A Traffic Boast to End the Year
The holidays usually mean that December is a slow traffic month around here. But after this month's series of big exclusives, we're ending 2009 with a new monthly traffic record of more than 33 million pageviews which tops McSteamy-driven August.
The secret to beating a month with a 3+ million-hit sex tape turned out to be latching onto a major story and not letting go. Ryan Tate's coverage of Facebook's privacy changes was certainly Gawker's biggest story of the month, from his warning that the social network's new "privacy controls" were really a ploy to get you to overshare to assembling a gallery of CEO Mark Zuckerberg's previously private photos.

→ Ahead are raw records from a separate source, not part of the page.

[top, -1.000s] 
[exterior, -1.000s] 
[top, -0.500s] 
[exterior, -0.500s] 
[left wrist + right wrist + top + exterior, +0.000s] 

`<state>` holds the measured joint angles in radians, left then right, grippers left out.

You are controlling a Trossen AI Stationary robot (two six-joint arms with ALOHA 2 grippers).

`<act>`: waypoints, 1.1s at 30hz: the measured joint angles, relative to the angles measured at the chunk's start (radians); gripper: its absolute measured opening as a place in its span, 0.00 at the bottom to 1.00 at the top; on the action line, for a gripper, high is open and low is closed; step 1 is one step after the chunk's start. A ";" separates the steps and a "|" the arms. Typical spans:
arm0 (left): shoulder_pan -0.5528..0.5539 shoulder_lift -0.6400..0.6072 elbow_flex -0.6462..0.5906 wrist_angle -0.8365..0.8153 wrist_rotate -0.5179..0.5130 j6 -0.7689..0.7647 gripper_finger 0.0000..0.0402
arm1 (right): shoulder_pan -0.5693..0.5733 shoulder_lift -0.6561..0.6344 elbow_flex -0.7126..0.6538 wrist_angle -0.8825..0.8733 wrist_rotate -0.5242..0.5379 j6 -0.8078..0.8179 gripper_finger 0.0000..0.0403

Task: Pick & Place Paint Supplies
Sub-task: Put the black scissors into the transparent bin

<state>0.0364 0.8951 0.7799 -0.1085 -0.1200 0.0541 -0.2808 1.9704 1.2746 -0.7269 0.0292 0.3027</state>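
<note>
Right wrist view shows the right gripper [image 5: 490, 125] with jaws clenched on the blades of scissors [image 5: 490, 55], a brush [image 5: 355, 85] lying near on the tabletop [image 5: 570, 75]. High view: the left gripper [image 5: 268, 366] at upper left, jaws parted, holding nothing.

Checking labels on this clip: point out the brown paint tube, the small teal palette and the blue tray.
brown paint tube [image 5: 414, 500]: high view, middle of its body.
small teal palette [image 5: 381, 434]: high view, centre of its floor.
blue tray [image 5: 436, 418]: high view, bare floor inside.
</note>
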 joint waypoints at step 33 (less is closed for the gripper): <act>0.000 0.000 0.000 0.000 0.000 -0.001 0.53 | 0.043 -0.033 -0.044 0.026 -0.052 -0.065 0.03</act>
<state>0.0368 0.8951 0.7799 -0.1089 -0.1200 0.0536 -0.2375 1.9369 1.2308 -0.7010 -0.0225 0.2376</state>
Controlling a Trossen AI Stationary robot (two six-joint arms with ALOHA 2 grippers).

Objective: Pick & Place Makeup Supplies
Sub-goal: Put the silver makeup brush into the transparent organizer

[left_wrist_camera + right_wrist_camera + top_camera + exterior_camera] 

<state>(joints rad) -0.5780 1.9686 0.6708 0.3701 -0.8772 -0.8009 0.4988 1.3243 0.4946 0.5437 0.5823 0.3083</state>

The Facebook fiasco also gave us another scoop: the first pictures of Yale secret society Skull & Bones at play at their private island (they were really boring!) courtesy Hunter Walker. Other big original pieces helping bring in new readers were: John Cook's scoop about NBC's deal with the White House partycrashers and, of course, Brian Moylan's analysis of Jersey Shore. Oh, and the addition of Richard Blakeley's Gawker.TV has helped, too.

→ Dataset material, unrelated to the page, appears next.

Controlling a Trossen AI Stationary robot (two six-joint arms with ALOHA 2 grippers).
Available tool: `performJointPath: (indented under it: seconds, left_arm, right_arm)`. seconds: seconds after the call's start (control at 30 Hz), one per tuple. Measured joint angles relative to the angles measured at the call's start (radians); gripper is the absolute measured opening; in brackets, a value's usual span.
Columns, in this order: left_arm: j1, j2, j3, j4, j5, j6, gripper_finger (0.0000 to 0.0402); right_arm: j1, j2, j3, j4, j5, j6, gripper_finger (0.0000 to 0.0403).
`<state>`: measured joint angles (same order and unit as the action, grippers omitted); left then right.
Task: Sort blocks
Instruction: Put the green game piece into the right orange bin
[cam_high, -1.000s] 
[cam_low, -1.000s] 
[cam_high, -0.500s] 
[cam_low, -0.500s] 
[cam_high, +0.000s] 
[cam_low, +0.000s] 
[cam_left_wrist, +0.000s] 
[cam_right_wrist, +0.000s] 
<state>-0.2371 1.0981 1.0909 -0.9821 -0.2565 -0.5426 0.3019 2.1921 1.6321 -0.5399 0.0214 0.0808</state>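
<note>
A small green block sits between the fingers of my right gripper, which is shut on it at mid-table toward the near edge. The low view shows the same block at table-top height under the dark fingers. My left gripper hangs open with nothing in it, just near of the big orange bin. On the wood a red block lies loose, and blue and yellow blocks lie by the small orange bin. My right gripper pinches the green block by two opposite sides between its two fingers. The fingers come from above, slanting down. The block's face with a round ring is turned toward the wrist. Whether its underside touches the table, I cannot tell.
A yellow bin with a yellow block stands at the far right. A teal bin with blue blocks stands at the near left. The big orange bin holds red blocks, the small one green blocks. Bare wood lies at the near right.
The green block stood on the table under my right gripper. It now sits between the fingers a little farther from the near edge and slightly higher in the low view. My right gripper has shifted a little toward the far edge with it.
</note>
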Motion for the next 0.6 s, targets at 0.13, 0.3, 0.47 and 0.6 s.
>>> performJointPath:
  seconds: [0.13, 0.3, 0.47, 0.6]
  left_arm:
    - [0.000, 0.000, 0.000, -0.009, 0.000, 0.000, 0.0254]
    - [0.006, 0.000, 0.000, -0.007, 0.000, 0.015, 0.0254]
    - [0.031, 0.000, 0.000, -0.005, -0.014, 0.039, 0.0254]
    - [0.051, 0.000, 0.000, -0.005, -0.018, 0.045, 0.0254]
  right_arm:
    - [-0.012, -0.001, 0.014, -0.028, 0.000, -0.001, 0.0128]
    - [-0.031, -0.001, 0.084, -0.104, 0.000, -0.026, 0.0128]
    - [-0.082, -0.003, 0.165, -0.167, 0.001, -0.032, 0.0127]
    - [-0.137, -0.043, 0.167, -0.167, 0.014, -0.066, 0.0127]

It's a good way to end the year, especially since Gawker's big challenge for 2010 is going to be to take on the multiplying content machines. Where we can't match them in spammy SEO-driven quantity, we can beat them with exclusive reporting and compelling arguments. The last year has shown that works for us. December 2009 traffic is almost 75% higher than our numbers in December 2008. And with 3.3 million uniques over the last month — the number that's going to be the focus starting tomorrow, per Nick Denton — Gawker's nearly doubled its audience in the past year. In all, 2009 was a pretty good year around here.